Taking home an Oscar is no longer “Mission: Impossible” for Tom Cruise.
The perpetually brown-haired Cruise, 63, humbly accepted an honorary Oscar at the 16th annual Academy Governors Awards on Sunday, Nov. 16, along with country music icon Dolly Parton, choreographer/producer Debbie Allen and ground-breaking production designer Wynn Thomas.
“Making films is not what I do, it is who I am,” twice-Oscar-nominated Cruise said from the podium of the Roy Dolby Ballroom, a ballroom away from the Dolby Theatre where the Oscars are annually held.
Cruise promised to continue making “cinema powerful.
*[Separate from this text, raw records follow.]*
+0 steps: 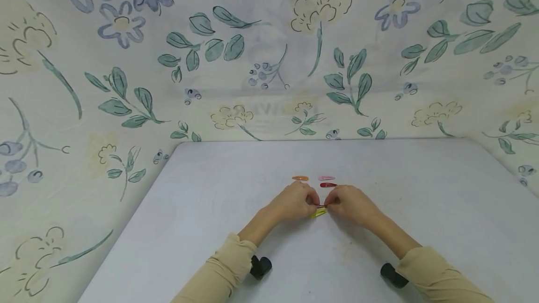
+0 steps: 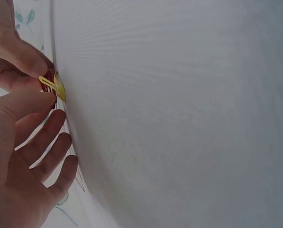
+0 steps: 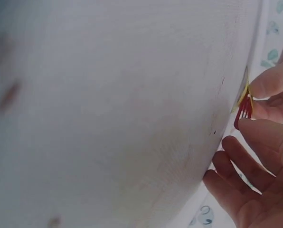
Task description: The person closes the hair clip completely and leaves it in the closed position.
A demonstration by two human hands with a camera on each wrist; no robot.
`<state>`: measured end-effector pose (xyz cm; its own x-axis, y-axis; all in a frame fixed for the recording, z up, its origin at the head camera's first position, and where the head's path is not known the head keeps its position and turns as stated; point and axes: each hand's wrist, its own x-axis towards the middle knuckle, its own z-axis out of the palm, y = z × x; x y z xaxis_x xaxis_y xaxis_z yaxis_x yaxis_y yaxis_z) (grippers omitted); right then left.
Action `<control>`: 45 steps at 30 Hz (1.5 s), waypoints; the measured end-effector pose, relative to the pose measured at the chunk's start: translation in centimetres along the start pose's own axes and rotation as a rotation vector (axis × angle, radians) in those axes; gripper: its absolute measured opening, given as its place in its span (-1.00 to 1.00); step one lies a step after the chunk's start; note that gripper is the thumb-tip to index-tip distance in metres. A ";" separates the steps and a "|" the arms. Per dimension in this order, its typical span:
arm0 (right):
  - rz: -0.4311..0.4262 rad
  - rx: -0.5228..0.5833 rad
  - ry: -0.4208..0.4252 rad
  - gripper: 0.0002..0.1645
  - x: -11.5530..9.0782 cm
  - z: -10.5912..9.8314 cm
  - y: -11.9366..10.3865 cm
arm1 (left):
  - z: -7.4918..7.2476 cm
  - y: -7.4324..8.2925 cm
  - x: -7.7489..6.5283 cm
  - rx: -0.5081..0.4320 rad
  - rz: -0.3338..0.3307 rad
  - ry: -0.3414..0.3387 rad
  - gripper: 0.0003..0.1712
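A dark red snap hair clip [image 3: 244, 110] spans the gap between both hands, just above the table. My left hand [image 1: 296, 201] pinches one end with thumb and fingertips. At the other end, my right hand [image 1: 353, 205] pinches it the same way. A yellow hair clip [image 1: 318, 212] is right below and beside the fingertips, its two parts spread apart. Whether the yellow clip touches the fingers cannot be told. In the left wrist view, the fingers of the left hand [image 2: 25, 161] partly hide the red clip.
Beyond the hands lie an orange hair clip [image 1: 300, 178], a pink hair clip [image 1: 326, 178] and another red hair clip [image 1: 328, 184]. They rest on the white table [image 1: 210, 186]. Flowered cloth [image 1: 269, 92] stands behind the table's far edge. Black devices [image 1: 393, 275] sit at both wrists.
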<state>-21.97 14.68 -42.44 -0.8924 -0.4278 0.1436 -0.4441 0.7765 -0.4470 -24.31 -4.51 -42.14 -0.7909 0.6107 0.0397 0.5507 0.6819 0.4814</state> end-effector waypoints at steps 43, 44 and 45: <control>-0.013 0.290 0.148 -0.86 1.2 -0.8 -1.1 | -1.6 -0.9 -1.5 -0.182 0.005 0.338 -0.91; -0.003 0.293 0.152 -0.86 1.3 -0.7 -1.2 | -1.6 -0.9 -1.5 -0.195 0.014 0.352 -0.91; 0.006 0.299 0.159 -0.86 1.3 -0.7 -1.2 | -1.6 -1.0 -1.6 -0.207 0.021 0.366 -0.91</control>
<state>-22.69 13.49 -41.09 -0.9067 -0.3275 0.2658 -0.4168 0.5988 -0.6839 -24.04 -6.80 -41.25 -0.8432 0.4151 0.3417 0.5320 0.5529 0.6413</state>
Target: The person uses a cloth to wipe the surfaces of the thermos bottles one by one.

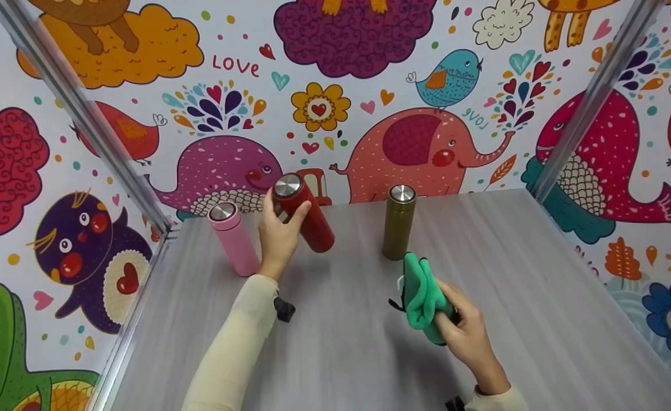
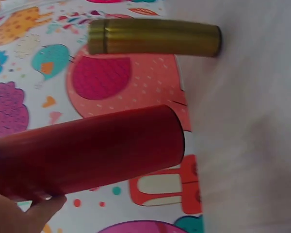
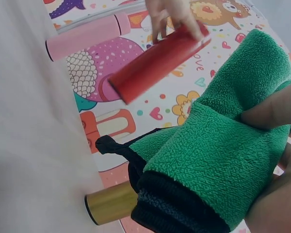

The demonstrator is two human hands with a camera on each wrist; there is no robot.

Hopefully without too many more broken bones.”
The box-office titan and “Top Gun” superstar has been Oscar-nominated for acting roles in “Born on the Fourth of July,” “Jerry Maguire” and “Magnolia,” as well as for producing and starring in the Oscar-nominated “Top Gun: Maverick.”
But he’s never taken home the big Oscar prize until now. Cruise talked about a childhood spent mesmerized by the movie theater projector.
“That beam of light opened a desire to open the world to me, and I have been following it ever since,” said Cruise, who never mentioned his controversial ties to the Church of Scientology.